Records contained in a dataset
○ ○ ○

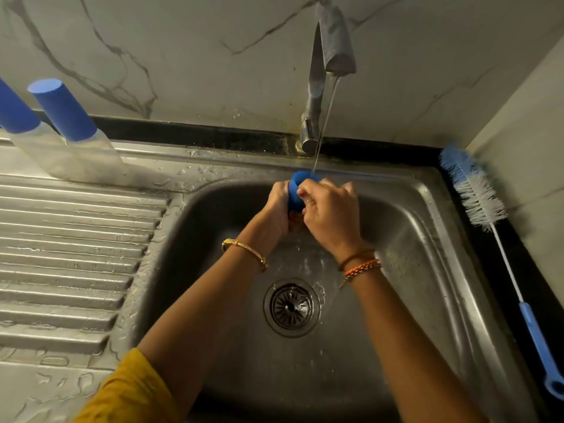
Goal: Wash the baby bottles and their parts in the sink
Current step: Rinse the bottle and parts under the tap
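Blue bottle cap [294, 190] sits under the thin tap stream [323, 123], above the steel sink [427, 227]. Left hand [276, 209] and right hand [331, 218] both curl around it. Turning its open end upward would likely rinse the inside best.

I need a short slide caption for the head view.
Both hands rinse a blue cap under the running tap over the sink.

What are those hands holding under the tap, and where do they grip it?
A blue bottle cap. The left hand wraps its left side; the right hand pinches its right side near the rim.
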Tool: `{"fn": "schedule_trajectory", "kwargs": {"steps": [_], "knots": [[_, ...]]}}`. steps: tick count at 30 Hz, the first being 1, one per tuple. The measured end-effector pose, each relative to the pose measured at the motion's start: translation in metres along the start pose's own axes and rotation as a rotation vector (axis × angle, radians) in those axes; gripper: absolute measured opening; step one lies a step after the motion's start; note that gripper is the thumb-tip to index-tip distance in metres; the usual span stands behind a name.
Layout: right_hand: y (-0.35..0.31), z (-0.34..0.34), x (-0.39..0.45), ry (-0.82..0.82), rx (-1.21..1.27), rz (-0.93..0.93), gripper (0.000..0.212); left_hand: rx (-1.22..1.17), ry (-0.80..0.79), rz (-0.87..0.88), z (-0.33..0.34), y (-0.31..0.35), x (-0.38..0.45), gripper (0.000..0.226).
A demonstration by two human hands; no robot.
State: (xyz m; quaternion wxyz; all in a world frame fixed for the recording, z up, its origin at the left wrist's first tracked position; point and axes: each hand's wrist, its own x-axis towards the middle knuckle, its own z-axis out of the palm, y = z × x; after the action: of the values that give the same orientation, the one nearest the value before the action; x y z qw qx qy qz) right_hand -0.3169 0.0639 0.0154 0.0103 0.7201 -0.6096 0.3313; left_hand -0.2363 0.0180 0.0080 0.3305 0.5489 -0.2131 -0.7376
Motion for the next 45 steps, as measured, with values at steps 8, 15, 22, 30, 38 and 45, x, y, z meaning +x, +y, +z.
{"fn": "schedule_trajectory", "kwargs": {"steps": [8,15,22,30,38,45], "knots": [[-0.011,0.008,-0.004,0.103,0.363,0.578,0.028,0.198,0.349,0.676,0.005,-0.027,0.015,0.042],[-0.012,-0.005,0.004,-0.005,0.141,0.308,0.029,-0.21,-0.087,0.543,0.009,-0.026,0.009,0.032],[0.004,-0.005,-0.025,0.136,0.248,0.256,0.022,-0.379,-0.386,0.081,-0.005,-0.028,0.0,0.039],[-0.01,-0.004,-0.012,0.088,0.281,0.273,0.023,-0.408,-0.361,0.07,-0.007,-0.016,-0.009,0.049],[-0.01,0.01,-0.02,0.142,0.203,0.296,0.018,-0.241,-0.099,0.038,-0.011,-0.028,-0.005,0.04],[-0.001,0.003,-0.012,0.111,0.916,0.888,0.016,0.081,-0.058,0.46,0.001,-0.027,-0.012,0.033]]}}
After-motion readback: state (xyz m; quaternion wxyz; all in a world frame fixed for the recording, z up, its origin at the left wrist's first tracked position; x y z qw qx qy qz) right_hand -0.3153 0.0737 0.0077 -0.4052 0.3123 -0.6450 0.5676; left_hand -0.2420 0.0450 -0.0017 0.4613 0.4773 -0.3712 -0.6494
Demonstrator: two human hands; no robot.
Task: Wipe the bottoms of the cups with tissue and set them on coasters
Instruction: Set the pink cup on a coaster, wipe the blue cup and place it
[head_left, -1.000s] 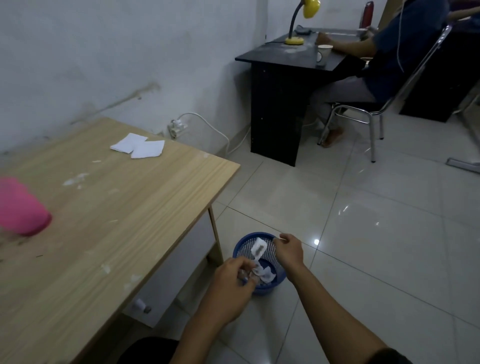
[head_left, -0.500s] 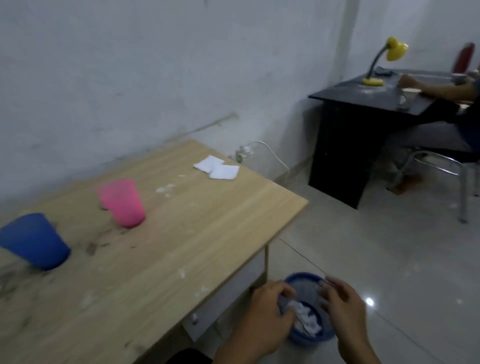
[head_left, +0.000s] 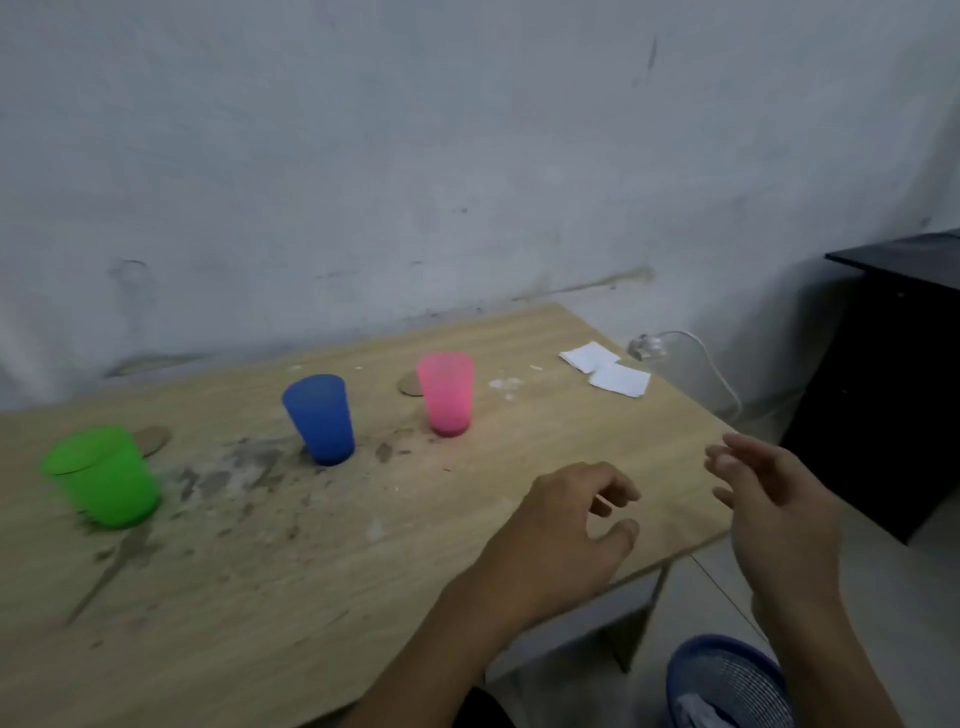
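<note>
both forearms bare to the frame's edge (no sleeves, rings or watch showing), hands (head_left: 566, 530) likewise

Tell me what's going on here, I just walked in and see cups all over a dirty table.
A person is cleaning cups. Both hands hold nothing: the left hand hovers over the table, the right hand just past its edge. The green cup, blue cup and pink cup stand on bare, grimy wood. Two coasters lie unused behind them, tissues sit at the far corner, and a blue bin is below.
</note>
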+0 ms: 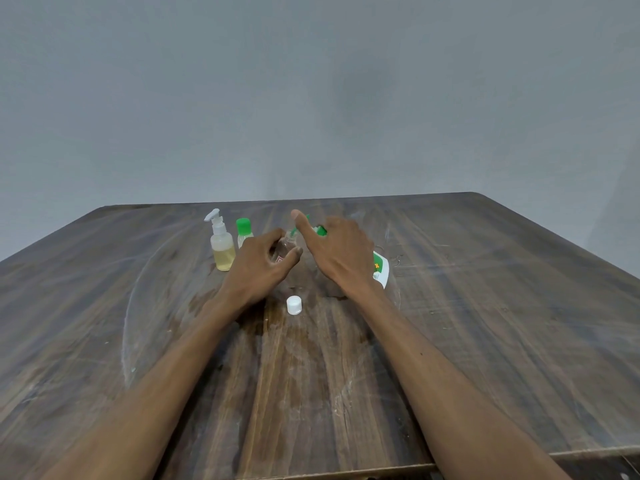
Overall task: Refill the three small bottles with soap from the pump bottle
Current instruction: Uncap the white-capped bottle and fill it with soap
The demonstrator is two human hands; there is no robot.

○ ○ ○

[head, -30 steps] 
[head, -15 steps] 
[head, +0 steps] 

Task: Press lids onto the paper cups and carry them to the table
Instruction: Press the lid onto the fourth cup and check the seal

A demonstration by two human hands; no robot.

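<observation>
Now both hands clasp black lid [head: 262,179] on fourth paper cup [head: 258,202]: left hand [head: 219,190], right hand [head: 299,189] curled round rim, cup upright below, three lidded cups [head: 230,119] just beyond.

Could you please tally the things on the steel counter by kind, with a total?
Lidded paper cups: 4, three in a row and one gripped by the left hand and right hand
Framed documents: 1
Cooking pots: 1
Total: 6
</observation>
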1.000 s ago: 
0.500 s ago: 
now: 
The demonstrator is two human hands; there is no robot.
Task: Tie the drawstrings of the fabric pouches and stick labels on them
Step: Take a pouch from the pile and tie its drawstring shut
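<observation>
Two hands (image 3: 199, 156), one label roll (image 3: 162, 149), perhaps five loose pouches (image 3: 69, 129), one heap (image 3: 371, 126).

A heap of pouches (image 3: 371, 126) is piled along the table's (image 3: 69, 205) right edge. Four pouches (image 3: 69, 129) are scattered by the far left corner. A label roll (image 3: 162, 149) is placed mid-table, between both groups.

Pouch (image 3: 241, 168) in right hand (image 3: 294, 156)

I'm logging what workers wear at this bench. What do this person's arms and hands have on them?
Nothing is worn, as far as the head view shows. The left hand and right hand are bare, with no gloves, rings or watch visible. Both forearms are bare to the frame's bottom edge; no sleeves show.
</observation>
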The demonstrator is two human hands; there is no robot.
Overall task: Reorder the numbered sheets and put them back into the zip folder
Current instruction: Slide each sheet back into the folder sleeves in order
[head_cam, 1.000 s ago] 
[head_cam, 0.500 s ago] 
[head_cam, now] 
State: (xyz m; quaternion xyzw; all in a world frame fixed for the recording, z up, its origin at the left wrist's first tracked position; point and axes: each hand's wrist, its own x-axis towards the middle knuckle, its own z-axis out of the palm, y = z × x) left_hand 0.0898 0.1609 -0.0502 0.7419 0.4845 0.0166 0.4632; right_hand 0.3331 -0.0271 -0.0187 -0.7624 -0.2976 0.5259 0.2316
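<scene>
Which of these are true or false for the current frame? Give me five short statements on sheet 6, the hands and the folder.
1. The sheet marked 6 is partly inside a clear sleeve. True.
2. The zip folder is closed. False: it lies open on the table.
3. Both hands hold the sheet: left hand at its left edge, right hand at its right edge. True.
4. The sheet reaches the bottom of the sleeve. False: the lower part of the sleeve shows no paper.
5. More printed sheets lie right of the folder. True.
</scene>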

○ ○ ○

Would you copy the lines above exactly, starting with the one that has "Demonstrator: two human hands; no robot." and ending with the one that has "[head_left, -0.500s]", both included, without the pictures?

Completed exercise =
Demonstrator: two human hands; no robot.
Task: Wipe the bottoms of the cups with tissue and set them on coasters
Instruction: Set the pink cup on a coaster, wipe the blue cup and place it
[head_left, -1.000s] 
[head_left, -0.500s] 

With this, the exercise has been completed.